■ **Exercise goal**
Look through the material that follows and show every line with the string "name".

====== Recorded data ======

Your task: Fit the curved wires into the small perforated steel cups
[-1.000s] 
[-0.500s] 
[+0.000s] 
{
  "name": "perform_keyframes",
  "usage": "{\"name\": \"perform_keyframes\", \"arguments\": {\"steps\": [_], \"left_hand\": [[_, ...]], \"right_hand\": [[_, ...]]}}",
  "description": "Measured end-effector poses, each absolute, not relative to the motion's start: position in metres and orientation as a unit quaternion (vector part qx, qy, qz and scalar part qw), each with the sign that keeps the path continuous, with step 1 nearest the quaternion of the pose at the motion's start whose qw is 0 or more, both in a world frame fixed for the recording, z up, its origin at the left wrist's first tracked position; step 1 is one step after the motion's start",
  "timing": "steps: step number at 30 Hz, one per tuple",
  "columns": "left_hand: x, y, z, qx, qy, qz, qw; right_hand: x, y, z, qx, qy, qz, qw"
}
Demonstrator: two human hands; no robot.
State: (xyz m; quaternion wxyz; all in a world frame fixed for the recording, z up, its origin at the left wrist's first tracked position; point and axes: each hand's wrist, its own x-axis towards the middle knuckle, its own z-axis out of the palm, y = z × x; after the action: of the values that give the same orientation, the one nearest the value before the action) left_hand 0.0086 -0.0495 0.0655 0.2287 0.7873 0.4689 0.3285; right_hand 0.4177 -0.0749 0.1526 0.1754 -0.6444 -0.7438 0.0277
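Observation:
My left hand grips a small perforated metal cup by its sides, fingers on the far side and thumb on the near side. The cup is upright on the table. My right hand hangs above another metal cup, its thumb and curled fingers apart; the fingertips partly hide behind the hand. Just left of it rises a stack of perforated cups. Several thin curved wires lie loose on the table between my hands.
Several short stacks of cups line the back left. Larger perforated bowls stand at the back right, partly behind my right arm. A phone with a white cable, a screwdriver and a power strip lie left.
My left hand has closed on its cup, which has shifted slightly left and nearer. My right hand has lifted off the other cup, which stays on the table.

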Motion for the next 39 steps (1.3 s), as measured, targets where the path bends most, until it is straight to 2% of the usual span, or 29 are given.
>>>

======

■ **Expected answer**
  "name": "perform_keyframes",
  "usage": "{\"name\": \"perform_keyframes\", \"arguments\": {\"steps\": [_], \"left_hand\": [[_, ...]], \"right_hand\": [[_, ...]]}}",

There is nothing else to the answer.